You are viewing a plain text version of this content. The canonical link for it is here.
Posted to commits@orc.apache.org by do...@apache.org on 2021/08/04 09:14:04 UTC
[orc] branch branch-1.7 updated: ORC-909: Remove commons-io v2.1
dependency (#815)
This is an automated email from the ASF dual-hosted git repository.

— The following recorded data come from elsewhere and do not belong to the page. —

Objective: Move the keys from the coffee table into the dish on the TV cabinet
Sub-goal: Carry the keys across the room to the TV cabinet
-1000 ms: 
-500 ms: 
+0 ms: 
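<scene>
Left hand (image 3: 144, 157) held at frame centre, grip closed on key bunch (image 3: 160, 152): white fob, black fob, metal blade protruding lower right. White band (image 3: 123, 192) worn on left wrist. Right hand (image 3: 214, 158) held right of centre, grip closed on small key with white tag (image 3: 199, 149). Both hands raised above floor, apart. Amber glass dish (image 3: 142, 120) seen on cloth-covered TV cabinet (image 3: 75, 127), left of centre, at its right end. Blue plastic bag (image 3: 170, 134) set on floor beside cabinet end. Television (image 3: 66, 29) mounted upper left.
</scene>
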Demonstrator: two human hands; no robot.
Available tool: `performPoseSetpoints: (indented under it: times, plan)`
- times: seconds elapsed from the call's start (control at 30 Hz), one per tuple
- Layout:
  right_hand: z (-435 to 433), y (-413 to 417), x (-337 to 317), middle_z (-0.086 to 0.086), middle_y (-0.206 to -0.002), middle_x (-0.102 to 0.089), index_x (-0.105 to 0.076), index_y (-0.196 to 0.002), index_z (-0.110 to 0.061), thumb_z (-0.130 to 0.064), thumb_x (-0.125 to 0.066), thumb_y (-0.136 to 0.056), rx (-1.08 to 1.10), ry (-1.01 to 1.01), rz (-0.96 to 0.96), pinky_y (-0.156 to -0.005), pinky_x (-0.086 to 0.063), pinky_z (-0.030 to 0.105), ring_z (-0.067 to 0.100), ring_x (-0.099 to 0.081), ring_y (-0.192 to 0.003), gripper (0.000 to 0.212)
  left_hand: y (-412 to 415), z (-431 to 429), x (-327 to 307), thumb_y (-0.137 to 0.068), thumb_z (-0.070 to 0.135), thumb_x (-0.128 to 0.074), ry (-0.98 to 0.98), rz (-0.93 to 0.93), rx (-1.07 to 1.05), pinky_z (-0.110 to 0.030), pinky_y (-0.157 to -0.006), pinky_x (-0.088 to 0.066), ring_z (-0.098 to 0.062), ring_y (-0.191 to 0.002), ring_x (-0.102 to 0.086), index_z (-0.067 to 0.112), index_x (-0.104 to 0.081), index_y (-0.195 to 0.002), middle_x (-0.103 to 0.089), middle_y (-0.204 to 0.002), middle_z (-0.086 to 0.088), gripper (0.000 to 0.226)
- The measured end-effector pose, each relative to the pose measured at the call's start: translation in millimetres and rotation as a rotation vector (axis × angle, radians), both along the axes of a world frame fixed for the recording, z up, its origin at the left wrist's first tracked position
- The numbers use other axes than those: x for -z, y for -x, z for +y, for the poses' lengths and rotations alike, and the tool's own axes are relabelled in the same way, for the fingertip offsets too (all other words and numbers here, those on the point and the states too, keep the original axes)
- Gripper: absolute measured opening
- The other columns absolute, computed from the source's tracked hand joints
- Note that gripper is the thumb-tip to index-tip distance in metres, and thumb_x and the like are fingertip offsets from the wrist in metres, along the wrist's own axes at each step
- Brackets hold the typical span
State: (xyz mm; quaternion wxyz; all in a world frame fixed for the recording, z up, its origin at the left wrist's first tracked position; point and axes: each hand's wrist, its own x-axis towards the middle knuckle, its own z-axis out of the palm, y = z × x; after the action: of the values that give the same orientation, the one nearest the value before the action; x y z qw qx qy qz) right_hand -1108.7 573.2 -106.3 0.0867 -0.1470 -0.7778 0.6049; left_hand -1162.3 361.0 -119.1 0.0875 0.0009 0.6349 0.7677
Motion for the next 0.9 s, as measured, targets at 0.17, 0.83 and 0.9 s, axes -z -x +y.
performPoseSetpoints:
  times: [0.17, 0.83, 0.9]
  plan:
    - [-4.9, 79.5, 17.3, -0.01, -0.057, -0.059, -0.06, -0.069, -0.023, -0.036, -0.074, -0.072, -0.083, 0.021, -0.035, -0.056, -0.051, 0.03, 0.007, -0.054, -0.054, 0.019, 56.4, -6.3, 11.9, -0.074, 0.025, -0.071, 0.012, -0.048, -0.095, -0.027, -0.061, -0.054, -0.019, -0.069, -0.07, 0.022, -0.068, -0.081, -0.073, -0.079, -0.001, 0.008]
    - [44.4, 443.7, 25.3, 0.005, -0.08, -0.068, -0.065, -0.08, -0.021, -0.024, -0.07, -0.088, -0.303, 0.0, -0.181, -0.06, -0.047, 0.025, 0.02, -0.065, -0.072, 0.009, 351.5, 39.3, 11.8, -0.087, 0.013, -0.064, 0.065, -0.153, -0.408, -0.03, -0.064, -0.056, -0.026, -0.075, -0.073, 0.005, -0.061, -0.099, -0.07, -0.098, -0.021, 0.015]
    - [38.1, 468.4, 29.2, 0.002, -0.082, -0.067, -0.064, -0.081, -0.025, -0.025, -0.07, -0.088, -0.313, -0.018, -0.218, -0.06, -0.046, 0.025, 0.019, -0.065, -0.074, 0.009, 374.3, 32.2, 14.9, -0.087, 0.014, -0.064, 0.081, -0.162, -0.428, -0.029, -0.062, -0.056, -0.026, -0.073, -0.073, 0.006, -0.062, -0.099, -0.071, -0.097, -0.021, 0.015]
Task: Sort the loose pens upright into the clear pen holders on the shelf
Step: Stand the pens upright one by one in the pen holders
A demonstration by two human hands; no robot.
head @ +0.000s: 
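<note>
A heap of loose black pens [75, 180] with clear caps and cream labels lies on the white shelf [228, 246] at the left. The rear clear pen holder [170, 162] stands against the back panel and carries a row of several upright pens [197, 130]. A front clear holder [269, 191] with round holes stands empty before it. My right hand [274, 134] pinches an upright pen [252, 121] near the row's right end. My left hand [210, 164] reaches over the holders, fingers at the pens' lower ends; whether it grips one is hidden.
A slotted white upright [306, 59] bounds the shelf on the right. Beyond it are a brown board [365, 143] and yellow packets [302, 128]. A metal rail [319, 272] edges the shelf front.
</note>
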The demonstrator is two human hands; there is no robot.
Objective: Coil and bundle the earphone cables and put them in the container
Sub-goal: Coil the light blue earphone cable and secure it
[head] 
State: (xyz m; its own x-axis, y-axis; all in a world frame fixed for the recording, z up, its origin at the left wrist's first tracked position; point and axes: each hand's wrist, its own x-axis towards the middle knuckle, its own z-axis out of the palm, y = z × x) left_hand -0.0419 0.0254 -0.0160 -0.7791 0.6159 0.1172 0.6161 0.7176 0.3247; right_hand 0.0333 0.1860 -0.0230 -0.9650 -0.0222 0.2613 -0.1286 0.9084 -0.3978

dongjoon pushed a commit to branch branch-1.7
in repository https://gitbox.apache.org/repos/asf/orc.git
The following commit(s) were added to refs/heads/branch-1.7 by this push:
new c1b1ad7 ORC-909: Remove commons-io v2.1 dependency (#815)
c1b1ad7 is described below
commit c1b1ad7a0606dbd0dc954cbca66ca7329c77a89a
Author: Dongjoon Hyun <do...@apache.org>
AuthorDate: Wed Aug 4 02:11:40 2021 -0700
ORC-909: Remove commons-io v2.1 dependency (#815)
### What changes were proposed in this pull request?
This PR aims to remove `commons-io` v2.1 dependency which comes from `Hadoop 2.2.0`.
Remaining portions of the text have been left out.